MiGraphx CPU/GPU Status Tracking #325

zjgarvey · 2024-08-14T19:13:04Z

This issue will be used to track compilation failures for migraphx models on CPU and GPU. Compile failures for each model should have a link to an issue with a smaller reproducer in the notes column.

Notes:

migraphx_ORT__bert_base_cased_1 fails on CPU but passes on GPU. Other adjacent models fail for similar reasons on both.
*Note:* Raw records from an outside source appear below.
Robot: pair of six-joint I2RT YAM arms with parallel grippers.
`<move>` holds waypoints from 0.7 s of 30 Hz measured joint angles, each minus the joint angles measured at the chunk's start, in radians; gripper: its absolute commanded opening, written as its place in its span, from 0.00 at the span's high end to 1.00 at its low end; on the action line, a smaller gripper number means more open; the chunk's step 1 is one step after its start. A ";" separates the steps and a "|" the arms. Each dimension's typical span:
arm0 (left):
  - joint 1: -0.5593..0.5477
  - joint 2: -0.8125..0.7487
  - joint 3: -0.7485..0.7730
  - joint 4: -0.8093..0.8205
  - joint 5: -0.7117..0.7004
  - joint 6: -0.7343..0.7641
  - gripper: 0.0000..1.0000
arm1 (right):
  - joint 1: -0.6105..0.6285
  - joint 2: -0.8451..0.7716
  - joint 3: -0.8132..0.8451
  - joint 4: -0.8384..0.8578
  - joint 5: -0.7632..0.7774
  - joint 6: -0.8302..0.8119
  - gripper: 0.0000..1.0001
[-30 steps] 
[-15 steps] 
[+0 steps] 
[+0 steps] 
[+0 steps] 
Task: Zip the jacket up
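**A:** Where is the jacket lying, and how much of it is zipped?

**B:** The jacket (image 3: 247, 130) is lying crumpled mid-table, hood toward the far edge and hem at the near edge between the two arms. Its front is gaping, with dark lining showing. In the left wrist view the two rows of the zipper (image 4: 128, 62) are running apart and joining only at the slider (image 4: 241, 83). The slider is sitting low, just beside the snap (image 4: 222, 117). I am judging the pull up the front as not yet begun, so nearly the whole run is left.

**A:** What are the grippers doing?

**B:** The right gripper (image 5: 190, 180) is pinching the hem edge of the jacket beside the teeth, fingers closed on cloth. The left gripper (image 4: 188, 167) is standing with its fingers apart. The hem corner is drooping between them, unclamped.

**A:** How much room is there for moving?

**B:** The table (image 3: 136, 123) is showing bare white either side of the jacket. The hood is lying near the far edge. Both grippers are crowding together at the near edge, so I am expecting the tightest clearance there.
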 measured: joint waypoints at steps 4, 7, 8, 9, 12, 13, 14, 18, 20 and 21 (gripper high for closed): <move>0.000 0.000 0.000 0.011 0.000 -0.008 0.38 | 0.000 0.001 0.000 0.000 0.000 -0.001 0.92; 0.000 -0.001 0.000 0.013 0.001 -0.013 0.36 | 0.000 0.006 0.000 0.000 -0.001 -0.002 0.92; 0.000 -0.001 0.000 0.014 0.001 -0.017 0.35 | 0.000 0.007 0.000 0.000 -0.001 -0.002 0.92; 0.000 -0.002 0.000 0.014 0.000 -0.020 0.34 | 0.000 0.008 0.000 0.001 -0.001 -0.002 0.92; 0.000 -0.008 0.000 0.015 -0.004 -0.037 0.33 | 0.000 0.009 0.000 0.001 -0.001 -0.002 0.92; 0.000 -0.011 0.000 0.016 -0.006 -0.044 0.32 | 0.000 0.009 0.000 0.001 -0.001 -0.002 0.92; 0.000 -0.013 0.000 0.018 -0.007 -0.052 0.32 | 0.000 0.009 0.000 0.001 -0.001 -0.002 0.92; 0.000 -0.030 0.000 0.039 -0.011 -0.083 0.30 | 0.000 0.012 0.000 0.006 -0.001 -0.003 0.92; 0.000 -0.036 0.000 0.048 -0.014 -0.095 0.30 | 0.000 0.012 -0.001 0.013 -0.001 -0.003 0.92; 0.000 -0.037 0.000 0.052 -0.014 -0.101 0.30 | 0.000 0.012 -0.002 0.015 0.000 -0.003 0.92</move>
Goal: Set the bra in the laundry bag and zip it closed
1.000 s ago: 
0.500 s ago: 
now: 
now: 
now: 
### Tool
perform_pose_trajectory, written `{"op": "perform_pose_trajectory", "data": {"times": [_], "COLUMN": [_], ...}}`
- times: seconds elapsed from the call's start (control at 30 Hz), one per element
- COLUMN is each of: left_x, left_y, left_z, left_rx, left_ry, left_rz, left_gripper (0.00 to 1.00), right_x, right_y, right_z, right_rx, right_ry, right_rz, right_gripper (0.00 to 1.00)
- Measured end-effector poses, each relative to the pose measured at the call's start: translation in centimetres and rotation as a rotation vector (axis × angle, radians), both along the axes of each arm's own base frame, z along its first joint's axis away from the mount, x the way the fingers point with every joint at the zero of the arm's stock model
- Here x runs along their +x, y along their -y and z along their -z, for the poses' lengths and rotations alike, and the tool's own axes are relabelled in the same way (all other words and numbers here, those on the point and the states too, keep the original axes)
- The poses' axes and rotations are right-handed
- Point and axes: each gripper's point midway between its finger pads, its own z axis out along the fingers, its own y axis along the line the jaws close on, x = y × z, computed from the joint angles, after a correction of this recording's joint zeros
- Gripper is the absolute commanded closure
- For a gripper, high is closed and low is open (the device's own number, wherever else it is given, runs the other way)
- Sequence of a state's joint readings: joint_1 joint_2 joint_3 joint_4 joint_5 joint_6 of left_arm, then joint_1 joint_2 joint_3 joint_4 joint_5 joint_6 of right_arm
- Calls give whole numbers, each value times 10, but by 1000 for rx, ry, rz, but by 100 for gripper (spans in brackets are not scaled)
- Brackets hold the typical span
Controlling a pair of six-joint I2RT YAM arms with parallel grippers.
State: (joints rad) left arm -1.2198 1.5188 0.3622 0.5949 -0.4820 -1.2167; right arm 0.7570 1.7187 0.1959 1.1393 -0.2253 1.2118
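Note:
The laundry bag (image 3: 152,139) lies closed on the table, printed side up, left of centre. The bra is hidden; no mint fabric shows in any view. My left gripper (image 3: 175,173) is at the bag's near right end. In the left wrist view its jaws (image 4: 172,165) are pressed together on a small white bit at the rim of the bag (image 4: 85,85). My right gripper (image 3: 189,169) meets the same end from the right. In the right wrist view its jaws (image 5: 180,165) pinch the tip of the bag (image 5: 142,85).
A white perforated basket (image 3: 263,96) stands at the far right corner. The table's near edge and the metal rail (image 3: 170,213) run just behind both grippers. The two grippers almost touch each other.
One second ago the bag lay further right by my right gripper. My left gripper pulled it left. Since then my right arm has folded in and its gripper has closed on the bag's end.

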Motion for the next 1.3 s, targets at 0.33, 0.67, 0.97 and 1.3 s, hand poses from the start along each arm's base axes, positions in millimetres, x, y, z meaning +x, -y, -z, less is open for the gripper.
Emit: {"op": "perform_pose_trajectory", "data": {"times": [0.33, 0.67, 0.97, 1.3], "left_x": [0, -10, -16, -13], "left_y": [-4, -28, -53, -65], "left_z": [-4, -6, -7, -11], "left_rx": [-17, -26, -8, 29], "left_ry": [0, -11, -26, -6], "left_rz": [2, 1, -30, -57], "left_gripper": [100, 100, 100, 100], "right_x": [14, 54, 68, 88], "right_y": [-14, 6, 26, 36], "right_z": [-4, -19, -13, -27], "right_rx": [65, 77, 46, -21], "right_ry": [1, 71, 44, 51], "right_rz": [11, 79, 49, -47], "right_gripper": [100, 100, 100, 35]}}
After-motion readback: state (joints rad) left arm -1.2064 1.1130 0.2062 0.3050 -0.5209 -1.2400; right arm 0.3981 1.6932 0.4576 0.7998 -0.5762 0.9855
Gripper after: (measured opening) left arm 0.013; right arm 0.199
Very odd.
not including tests migraphx_sdxl__unet__model, migraphx_ORT__bert_large_uncased_1 because they cause a crash (likely OOM)
not including any of the tf models yet.

CPU Status Table

The Following report was generated with IREE compiler version iree-org/iree@caacf6c
Torch-mlir version llvm/torch-mlir@2665ed3

Passing Summary

TOTAL TESTS = 30

Stage	# Passing	% of Total	% of Attempted
Setup	30	100.0%	100.0%
IREE Compilation	24	80.0%	80.0%
Gold Inference	22	73.3%	91.7%
IREE Inference Invocation	19	63.3%	86.4%
Inference Comparison (PASS)	15	50.0%	78.9%

Fail Summary

TOTAL TESTS = 30

Stage	# Failed at Stage	% of Total
Setup	0	0.0%
IREE Compilation	6	20.0%
Gold Inference	2	6.7%
IREE Inference Invocation	3	10.0%
Inference Comparison	4	13.3%

Test Run Detail

Test was run with the following arguments:
Namespace(device='local-task', backend='llvm-cpu', iree_compile_args=None, mode='cl-onnx-iree', torchtolinalg=True, stages=None, skip_stages=None, benchmark=False, load_inputs=False, groups='all', test_filter='migraphx', testsfile=None, tolerance=None, verbose=True, rundirectory='test-run', no_artifacts=False, cleanup='0', report=True, report_file='mi_10_10.md')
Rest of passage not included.